I wanted this family so badly for our nation.
I am so glad that I dont have to wade through a sea of ascendant douchebag young men in a dating nightmare during these times. People will need to develop whatever type of filter they need to keep them happy and safe.
Call me crazy, but believing your partner is a person deserving of equal rights and bodily autonomy is a bare minimum for me. Lacking that isn’t something I could overlook, and I don’t think “opposites attract” in that regard is a recipe for success.
What a delightful young lady. The distracted driving video was hilarious.
Smart girl.
Another reason to “nope” out? Men who call themselves “apolitical” or “moderate.”
“Joe makes some good points” bros.
Tate and Peterson and Shapiro and cancers of the same ilk–nonstarter.
The rogan bros are in the manosphere cesspool and they will continue to spiral downward. The pattern is already established. I say to young women, let them spiral in peace. He’s not “different from the others”. he’s being targeted and groomed by forces bigger than any good intentions he may have had. Think of it this way: he’s going to be bombarded by all kinds of toxicity–the metastatic tumors I mentioned above, gambling sites that could lead him to a raging addiction, crypto scams that are the MLMs of douchebros designed to relieve him of his money and common sense. A young guy is as much bait for the indoctrination as is a young child is bait to older sexual groomers. He’ll have no defense against it. It’s all designed to feed on his vulnerabilities and trap him in an echochamber.
Now a man who has escaped the clutches of the manosphere, survived it, and has come out the other side might be a guy worth a shot, but then you’re dealing with someone who has escaped an addiction–a former addict can be a great partner, but there’s always a risk of them falling off the wagon.
Apolitical and moderate are warning flags for me too. If I’m talking with anyone who has that, they are getting flat out asked what that means, if they voted, and if they voted for trump. I’m upfront that I’m liberal, and that it’s important to me.

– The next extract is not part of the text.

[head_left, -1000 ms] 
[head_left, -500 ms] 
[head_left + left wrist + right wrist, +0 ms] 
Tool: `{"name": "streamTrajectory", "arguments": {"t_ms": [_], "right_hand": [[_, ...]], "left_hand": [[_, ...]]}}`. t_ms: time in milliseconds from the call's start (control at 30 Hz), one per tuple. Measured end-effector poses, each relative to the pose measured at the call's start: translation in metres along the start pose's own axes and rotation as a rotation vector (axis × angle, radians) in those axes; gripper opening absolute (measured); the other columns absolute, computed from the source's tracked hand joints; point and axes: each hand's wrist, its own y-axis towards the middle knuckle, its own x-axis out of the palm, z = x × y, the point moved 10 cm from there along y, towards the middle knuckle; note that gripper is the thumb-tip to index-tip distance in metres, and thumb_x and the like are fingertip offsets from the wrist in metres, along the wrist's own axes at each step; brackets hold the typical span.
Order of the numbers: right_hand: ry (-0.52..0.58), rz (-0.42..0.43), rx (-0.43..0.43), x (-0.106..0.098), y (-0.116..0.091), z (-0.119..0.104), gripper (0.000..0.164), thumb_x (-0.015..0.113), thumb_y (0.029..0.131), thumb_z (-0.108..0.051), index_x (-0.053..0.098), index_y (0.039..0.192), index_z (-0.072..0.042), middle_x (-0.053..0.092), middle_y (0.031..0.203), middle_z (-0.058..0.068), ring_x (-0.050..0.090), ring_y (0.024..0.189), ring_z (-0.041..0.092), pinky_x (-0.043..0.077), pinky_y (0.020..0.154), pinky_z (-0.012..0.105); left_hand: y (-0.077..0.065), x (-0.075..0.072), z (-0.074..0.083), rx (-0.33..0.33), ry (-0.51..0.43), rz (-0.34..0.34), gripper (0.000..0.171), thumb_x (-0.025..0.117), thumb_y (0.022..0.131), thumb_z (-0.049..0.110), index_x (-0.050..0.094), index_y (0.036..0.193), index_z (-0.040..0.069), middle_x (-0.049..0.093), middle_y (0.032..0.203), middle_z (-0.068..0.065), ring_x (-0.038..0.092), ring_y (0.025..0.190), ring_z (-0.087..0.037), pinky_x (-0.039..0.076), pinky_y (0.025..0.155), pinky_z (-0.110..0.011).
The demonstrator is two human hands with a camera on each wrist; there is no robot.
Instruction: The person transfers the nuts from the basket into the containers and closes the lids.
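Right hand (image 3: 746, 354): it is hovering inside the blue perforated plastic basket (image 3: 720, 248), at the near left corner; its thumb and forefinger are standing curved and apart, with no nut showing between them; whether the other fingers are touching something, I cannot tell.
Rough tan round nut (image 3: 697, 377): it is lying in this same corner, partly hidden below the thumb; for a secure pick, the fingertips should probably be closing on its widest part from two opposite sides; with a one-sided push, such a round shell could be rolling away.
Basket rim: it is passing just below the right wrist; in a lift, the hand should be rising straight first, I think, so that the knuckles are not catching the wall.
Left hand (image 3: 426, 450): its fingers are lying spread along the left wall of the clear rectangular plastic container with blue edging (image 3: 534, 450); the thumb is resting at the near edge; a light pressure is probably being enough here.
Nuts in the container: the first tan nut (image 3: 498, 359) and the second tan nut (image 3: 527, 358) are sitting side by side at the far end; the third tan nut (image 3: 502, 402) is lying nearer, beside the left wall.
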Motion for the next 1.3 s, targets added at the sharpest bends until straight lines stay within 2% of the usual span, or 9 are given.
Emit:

I actually have a first date with a guy tomorrow and we’ve already talked about how difficult it is to find other liberals in this particular area (red county in a blue state). It’s my main filter – I don’t care so much about career, height, or even looks all that much, but if you and I don’t align politically, hope.
I have two daughters – 13 and 10. I really fear for their experiences in school and dating as the boys continue to be filled up with resentment and misogyny. The message we as a country are seeing is that it is ok to lie and cheat etc because that is rewarded. I can only hope that more positive role models emerge on podcasts etc.
There’s a book called Men Who Hate Women by Laura Bates. I think parents of kids aged 10+ should read it in order to protect their kids. The boy parents need to protect against their sons getting indoctrinated into the manosphere, and the girl parents need to help their girls navigate boys who are marinating in it. Good luck!
When I was young (I’m 64), I used the Trivial Pursuit test. Before I could seriously date a guy, he had to at least come close to beating me at Trivial Pursuit. So many stupid men were thrown out merely because they didn’t know simple geography. I ended up marrying a man with a masters degree. We divorced because he said I always made him feel stupid.
This is brilliant and I wish I’d thought of it. (I’m 56)
What a bummer. I’ve also been on many dates with men who’ve said I’m too smart. LOL.
My dad is highly intelligent; but he loves to praise my mum for being brilliant. He boasts about how smart she is to other people. That’s what I want!
This is also my litmus test (along with Trump voters) and it has never steered me wrong.
I like to ask their opinions on R. Kelly, Bill Cosby, Tory Lanez.
My friends and I do this too! 🤣
Love how the HuffPo writer said Hope didn’t offer any evidence for her claims. She doesn’t have to!